Arun Arunachalam, Vice President and Head, Product Management

Data management and strategy is a topic of substantial debate across all securities firms on a continual basis. Given the scale of volumes and with data doubling at a faster rate than ever before, it does look like that the topic will continue to be debated for a long time to come.

A leading industry analyst proposed the 3Vs of Data – Velocity, Volume and Variety, and how it impacts the growth of data in a typical transaction processing world. With advances in analytics and AI, the scale of data becomes a self-perpetuating feedback loop. As the number of use cases for leveraging data increases, its volume and variety increases and harnessed by the use cases, velocity of data generation increases, too. This cycle continues gaining momentum as more data is used and generated, resulting in the further complication of data management architectures that organizations are trying to put in place. This is applicable to both structured and unstructured data; although, the former is ahead in terms of scale.
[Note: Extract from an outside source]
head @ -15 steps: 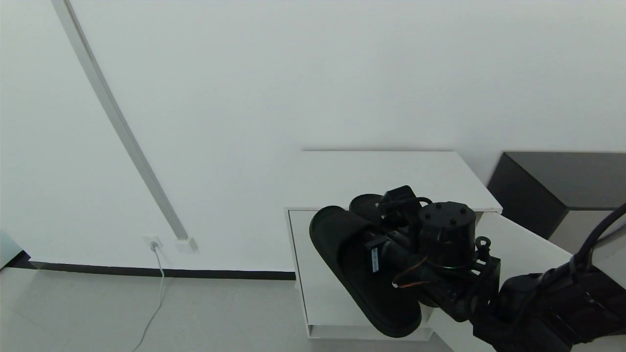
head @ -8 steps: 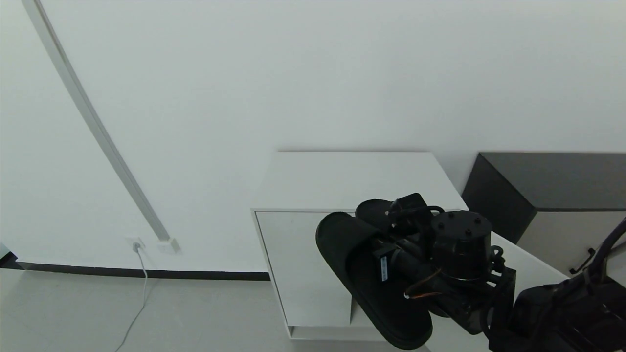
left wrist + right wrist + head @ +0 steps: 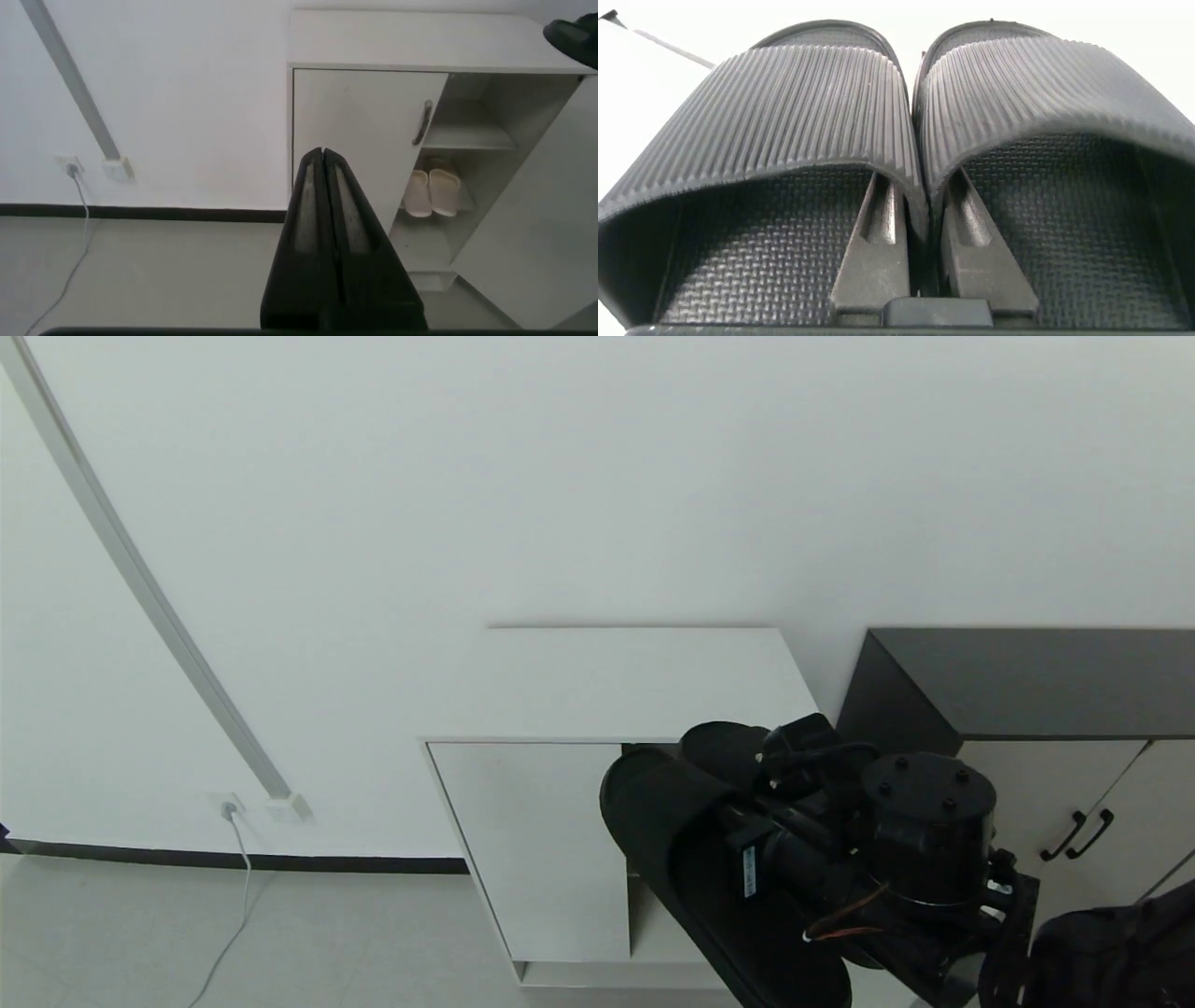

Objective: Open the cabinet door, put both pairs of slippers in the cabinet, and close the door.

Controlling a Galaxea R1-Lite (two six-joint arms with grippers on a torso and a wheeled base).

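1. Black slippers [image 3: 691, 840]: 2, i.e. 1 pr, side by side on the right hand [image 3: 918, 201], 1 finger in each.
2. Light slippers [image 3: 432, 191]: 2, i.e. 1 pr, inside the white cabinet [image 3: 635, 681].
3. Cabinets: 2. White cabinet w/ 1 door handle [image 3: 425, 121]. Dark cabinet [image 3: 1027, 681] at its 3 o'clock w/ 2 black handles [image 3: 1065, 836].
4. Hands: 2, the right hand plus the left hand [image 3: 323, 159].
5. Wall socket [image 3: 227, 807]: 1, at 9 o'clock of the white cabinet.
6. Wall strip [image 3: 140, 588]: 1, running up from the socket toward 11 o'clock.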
In the securities back-office world, data, beyond its use in transaction processing, sees three areas of importance - In ensuring regulatory compliance, extracting operational efficiency (cost reduction) and in enhancing client servicing (revenue enhancements). The securities back-office world has been able to manage the data value chain for meeting regulatory needs, albeit, with a patch work of data architectures. The aspects related to costs and revenues are tougher to realize and validate holistically in terms of solid use cases due to challenges in data management.
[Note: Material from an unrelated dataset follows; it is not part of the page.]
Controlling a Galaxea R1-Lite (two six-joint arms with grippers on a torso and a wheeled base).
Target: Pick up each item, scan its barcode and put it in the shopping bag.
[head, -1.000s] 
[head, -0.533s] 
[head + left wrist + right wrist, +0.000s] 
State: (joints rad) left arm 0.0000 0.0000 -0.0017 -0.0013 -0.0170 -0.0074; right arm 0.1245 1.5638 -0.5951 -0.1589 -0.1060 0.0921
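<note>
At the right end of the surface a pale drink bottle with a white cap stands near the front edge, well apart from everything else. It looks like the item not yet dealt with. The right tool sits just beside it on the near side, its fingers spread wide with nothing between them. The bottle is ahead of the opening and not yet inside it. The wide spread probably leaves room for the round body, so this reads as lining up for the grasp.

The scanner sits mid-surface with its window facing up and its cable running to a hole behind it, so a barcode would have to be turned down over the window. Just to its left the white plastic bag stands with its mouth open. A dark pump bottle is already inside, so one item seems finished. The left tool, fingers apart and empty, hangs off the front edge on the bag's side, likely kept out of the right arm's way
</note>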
On the transaction processing side, despite standardization initiatives on the securities messaging side, significant pre-processing effort continues in data capture, cleansing, enrichment, etc. The data fed into our enterprise architectures will consist of global, market and client specific nuances, and this will keep evolving to handle market regulations and every client’s need to differentiate. Every enterprise architecture will have to evolve and plan for the variants and nuances. This is the very basis of how ISO 20022 standards in corporate actions are laid out with the concept of extension blocks – allowing local agents to align to the global standards, while keeping the local nuances alive within the same standard.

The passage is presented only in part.